A Supreme Court of Canada ruling Friday will allow the $52-billion buyout of BCE Inc. by a group of investors headed by the Ontario Teachers' Pension Plan to go ahead. -
By 6 p.m. ET on Friday, BCE stock had jumped 9.8 per cent, or $3.35 US, to $37.45 in after-hours trading in New York.
-
The court's decision overturned a May 21 Quebec Court of Appeal ruling that effectively killed the deal by ordering the company to consider the interests of bondholders.
-
The legal case pitted the company, buyers and stockholders, who were enthusiastic about the $42.75-a-share (Cdn) offer, against owners of BCE debentures, whose holdings fell in value because the deal would load BCE with $34 billion in debt.
-
The ruling, another step in determining the fate of what has been called the largest leveraged buyout in Canadian history, is also expected to clarify the legal rules directors must follow in considering the needs of stockholders and bondholders in a takeover.
-
But the court has not yet released its reasons. The judgment, a unanimous ruling from the seven judges who heard the case, simply said the Appeal Court's decision was overturned and the Quebec Superior Court ruling approving the deal is affirmed.
-
Even with the Supreme Court's decision, the deal is not yet out of the woods because the bankers who agreed to provide financing last year may be rethinking their position in light of the turmoil in credit markets.
-
There is a June 30 deadline facing Teachers and its U.S. partners, private equity firms Providence Equity Partners Inc., Madison Dearborn Partners, and Merrill Lynch Global Private Equity. After that date, the buyout consortium is free to walk away without paying any penalty.
-
BCE stock has been trading far below the bid price, partly because of the legal uncertainty, and partly because of concern that the terms of the deal could end up being amended in the bankers' favour.
-
The four banks that are providing the debt for the takeover said after the court ruling that they "continue to negotiate the financing documents in good faith with the sponsors," Teachers and its partners.
-
The buyers are pleased with the ruling and will continue to work on the takeover, Teachers CEO Jim Leech said in a short note posted on the pension fund's website.
-
BCE closed Friday at $34.60, up 13 cents, in regular TSX trading.

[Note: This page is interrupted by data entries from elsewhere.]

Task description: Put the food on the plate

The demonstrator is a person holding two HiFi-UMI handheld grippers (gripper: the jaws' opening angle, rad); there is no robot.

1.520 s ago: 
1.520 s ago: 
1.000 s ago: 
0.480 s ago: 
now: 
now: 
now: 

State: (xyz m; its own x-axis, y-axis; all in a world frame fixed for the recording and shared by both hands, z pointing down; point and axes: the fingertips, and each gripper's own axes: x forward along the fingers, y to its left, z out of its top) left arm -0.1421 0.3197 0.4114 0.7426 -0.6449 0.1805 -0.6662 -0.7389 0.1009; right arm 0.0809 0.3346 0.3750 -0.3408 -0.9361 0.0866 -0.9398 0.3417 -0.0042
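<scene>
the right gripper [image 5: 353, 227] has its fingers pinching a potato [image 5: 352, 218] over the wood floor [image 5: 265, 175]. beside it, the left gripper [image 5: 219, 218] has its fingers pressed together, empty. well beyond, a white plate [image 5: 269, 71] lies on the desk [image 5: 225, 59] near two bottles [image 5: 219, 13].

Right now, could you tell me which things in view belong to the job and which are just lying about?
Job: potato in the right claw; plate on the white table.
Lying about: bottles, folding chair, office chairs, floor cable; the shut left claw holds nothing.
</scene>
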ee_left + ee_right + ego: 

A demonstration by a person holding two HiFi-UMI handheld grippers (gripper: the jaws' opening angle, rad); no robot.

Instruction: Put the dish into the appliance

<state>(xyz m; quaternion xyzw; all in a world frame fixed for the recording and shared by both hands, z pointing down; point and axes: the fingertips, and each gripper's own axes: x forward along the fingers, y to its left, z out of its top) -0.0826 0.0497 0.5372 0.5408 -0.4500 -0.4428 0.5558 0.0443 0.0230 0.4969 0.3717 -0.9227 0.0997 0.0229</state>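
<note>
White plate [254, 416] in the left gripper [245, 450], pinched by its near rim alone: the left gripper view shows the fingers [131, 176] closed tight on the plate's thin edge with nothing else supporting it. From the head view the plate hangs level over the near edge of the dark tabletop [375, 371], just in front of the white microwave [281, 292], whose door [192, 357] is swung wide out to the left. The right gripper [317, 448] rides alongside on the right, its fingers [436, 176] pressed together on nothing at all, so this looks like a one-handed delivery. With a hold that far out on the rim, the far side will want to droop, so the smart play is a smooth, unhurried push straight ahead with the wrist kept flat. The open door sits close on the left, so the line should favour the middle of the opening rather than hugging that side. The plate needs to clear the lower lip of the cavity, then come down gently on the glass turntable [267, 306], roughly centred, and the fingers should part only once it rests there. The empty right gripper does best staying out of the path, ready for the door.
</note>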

The Supreme Court issued its decision after markets closed.
Maximize value
-
The legal dispute is about whose interests a board has to consider in a takeover. The U.S. rule, backed by some Canadian court decisions, requires boards to maximize shareholder value.
-
The BCE board did that, accepting an offer that gave shareholders $10 billion more than the market price when the company was put in play last year. And the bondholders were still protected by their contract with the company, which requires BCE to pay interest and redeem the bonds when they come due.
-
But the bondholders, including TD Asset Management, CIBC Asset Management, Sun Life Financial, the Manitoba Civil Service Superannuation Board, the Alberta Finance Department and Aegon Capital Management Inc./Transamerica, went to court because they believed the deal treated them unfairly.
-
The transaction, a leveraged buyout, would load $34 billion in new debt onto the company, hurting the market for their bonds, they said. They took their argument to the Quebec Superior Court, which approved the deal in March.
-
The bondholders then went to the Quebec Court of Appeal, which in May overturned the Superior Court ruling and held that the board should have considered the bondholders' interests, too.
-
The Appeal Court said that "BCE never attempted to justify the fairness and reasonableness of an arrangement that results in a significant adverse economic impact on the debenture holders."
-
Lawyers for the bondholders said they expected the decision.
-
"What the Supreme Court said was basically boards of directors have to take care of making money, looking after shareholders and this is not a surprising decision," said lawyer James Morton.
-
Matthew Stewart, a BCE shareholder who was granted intervener status in the court case, praised the decision.
-
"I think it's a constructive outcome for retail investors, institutional investors and any investor that takes the risk of investing in the public markets."